◆ Assignment:
Every line of the entries below from the one containing "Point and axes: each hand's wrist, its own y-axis" to the one containing "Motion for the", both ends included, must be written out exactly. No other line belongs in the answer.

◆ Items from a data source:
-*-

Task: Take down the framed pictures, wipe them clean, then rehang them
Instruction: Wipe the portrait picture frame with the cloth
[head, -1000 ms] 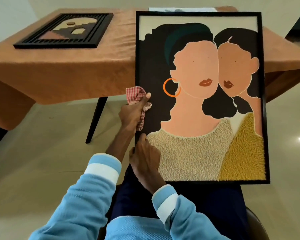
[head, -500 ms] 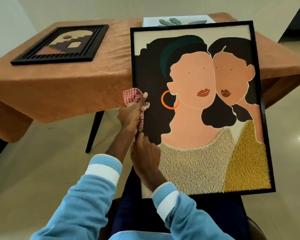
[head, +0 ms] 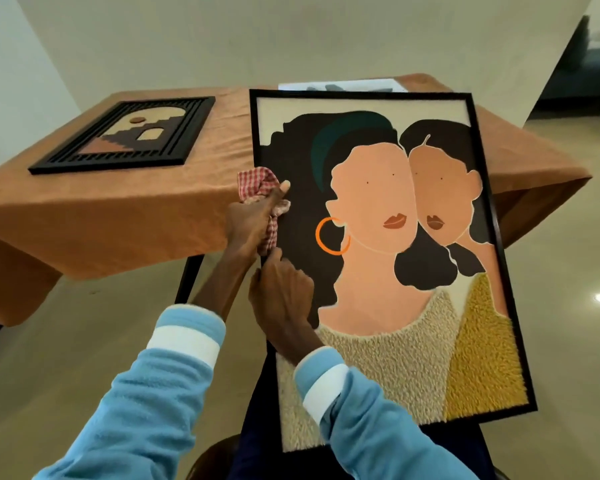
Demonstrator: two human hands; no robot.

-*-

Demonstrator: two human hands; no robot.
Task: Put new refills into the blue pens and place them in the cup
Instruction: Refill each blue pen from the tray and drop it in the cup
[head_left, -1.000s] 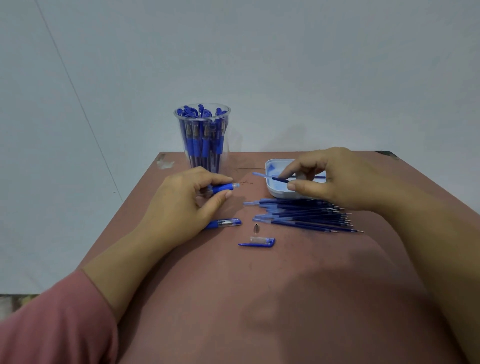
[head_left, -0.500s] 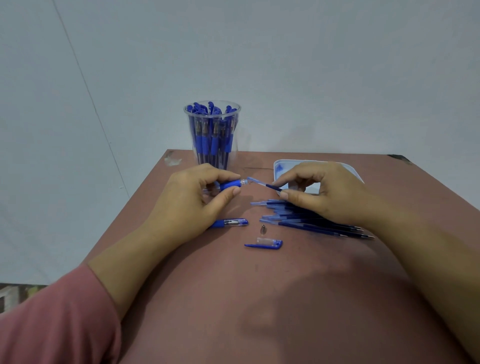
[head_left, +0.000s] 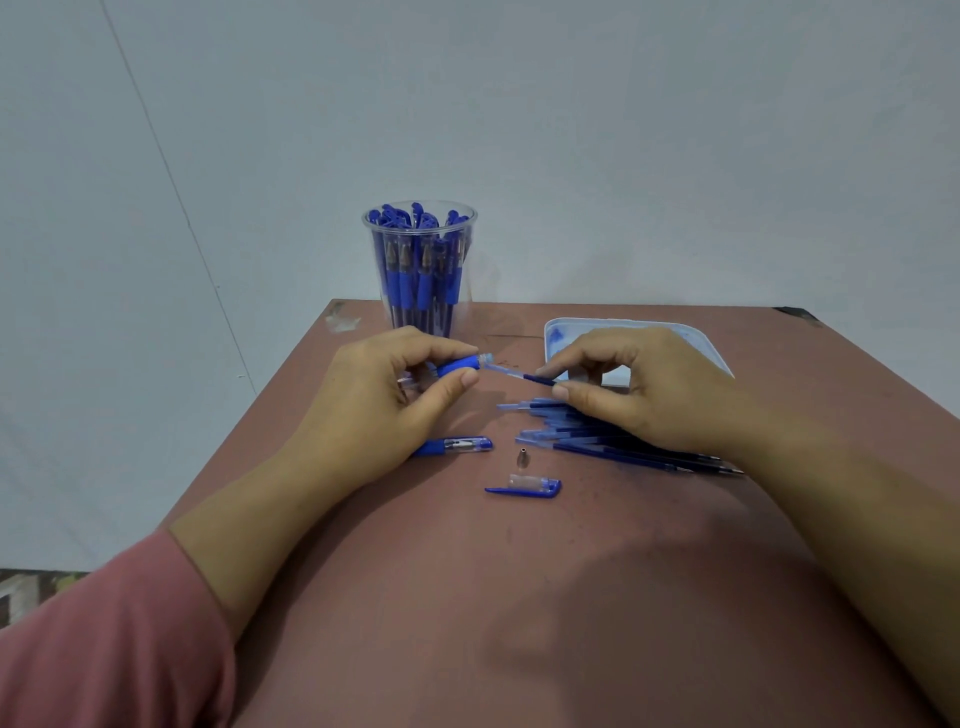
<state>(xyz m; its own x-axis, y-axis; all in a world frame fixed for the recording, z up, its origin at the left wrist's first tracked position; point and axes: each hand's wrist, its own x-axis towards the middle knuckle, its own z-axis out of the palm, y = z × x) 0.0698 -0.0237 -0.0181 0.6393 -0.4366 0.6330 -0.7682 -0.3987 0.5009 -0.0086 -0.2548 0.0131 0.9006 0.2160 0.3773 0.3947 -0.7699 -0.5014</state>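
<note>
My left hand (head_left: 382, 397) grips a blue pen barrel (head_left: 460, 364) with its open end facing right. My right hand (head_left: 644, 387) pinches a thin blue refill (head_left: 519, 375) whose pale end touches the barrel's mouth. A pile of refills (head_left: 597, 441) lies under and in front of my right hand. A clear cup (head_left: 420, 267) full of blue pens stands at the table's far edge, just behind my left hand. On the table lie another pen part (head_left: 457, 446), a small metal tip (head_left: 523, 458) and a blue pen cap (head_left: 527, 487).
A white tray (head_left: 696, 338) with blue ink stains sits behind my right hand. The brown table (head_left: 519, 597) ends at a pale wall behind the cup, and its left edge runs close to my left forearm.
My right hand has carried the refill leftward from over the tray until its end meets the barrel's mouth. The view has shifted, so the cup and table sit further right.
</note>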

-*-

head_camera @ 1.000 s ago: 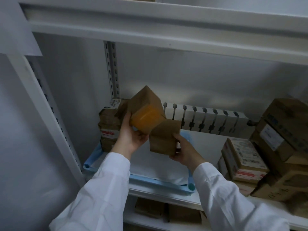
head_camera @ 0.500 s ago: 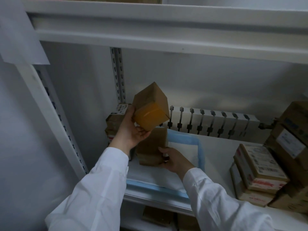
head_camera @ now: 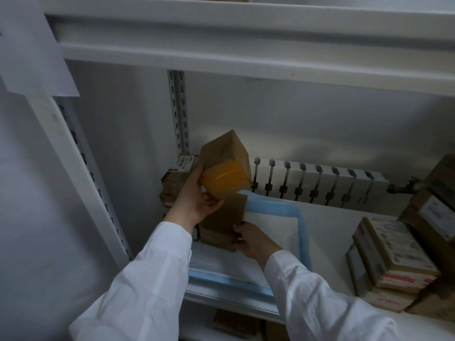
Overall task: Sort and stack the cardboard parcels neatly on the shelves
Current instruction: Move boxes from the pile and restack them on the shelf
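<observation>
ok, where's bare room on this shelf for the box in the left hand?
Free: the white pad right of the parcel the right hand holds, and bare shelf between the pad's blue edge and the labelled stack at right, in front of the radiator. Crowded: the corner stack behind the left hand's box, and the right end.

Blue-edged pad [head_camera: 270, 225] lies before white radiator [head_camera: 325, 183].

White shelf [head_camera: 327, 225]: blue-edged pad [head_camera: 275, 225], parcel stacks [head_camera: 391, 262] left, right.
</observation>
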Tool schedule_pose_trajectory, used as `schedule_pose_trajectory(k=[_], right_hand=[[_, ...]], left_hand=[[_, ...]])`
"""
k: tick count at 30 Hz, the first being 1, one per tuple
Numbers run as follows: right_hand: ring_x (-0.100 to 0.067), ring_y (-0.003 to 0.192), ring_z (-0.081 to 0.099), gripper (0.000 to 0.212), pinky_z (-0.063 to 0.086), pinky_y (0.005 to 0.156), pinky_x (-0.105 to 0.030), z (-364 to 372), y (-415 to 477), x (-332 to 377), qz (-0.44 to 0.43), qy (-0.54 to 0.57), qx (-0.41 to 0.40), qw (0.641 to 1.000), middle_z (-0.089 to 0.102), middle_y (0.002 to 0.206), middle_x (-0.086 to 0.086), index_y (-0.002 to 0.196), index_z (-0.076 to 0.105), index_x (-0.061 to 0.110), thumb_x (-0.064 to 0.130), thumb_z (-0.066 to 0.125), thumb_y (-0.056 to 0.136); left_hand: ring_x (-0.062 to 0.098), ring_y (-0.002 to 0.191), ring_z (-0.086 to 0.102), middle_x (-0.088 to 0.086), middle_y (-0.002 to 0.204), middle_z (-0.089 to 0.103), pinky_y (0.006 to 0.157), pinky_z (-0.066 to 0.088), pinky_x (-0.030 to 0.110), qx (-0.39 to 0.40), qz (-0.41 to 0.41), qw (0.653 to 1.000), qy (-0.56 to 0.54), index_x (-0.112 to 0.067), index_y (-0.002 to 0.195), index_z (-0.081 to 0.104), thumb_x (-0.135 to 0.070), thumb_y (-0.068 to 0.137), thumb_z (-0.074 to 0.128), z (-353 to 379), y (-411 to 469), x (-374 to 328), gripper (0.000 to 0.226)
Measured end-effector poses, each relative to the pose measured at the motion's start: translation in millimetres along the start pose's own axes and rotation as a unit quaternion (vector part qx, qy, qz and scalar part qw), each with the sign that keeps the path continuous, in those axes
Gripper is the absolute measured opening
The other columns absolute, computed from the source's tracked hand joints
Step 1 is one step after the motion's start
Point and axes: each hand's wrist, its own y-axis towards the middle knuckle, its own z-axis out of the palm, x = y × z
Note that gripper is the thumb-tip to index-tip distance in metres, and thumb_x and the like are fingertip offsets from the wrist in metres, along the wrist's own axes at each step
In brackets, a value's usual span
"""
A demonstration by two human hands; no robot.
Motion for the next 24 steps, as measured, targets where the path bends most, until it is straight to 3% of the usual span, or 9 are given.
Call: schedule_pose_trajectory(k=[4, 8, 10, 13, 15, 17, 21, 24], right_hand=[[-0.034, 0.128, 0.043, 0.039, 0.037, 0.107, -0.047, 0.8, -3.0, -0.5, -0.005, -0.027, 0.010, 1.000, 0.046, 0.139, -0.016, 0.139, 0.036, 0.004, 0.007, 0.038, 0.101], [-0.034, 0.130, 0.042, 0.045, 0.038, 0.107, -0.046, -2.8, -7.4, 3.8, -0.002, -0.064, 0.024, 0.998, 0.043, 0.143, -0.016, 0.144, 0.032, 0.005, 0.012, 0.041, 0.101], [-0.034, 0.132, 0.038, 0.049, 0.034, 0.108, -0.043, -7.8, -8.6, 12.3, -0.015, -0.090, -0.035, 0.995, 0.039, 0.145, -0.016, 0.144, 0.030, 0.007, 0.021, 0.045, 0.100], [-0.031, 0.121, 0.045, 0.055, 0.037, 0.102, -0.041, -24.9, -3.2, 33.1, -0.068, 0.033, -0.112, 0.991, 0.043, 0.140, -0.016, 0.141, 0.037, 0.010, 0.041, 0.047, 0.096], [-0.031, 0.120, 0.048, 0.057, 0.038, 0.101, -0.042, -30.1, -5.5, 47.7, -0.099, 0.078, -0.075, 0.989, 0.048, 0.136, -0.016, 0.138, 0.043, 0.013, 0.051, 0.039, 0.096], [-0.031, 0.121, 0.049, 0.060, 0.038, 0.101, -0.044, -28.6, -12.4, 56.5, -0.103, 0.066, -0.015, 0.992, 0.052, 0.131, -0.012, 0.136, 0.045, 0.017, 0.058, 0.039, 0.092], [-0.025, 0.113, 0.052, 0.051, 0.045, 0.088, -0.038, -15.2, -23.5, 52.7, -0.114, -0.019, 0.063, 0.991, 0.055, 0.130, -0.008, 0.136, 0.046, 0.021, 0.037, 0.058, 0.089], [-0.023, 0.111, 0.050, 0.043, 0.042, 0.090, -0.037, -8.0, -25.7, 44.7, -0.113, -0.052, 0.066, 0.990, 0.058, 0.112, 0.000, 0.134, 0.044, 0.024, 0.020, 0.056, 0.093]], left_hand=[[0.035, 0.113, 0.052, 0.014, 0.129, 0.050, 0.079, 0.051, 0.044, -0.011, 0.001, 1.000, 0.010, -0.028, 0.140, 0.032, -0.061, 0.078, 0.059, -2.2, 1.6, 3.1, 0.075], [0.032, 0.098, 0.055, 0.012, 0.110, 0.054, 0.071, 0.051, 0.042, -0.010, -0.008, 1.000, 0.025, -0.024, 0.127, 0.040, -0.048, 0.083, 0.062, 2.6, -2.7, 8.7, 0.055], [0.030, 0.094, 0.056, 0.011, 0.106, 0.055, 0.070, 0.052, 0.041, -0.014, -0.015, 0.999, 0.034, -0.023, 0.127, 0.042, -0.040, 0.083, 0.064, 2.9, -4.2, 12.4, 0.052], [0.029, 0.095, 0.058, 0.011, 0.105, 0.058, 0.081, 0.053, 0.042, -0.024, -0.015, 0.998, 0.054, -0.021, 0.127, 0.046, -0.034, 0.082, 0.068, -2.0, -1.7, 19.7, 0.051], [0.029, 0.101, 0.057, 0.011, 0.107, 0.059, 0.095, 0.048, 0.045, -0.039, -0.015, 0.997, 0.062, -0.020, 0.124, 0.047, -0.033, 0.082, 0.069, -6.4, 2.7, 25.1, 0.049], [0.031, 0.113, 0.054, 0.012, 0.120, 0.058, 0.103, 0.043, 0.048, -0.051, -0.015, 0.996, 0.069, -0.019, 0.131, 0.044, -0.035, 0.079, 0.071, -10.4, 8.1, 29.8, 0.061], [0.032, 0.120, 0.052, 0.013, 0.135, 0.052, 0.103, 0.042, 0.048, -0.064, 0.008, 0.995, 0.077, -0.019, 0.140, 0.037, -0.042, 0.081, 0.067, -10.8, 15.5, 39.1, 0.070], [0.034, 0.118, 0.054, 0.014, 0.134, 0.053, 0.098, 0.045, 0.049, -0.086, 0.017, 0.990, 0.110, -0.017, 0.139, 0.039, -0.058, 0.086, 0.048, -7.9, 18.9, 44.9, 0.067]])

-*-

◆ Answer below:
Point and axes: each hand's wrist, its own y-axis towards the middle knuckle, its own z-axis out of the palm, x = y × z
Note that gripper is the thumb-tip to index-tip distance in metres, and thumb_x and the like are fingertip offsets from the wrist in metres, along the wrist's own axes at each step
In brackets, a value's usual span
"""
A demonstration by two human hands; no robot.
Motion for the next 24 steps, as measured, targets where the path bends most, until it is straight to 3% of the usual span, or 9 are given.

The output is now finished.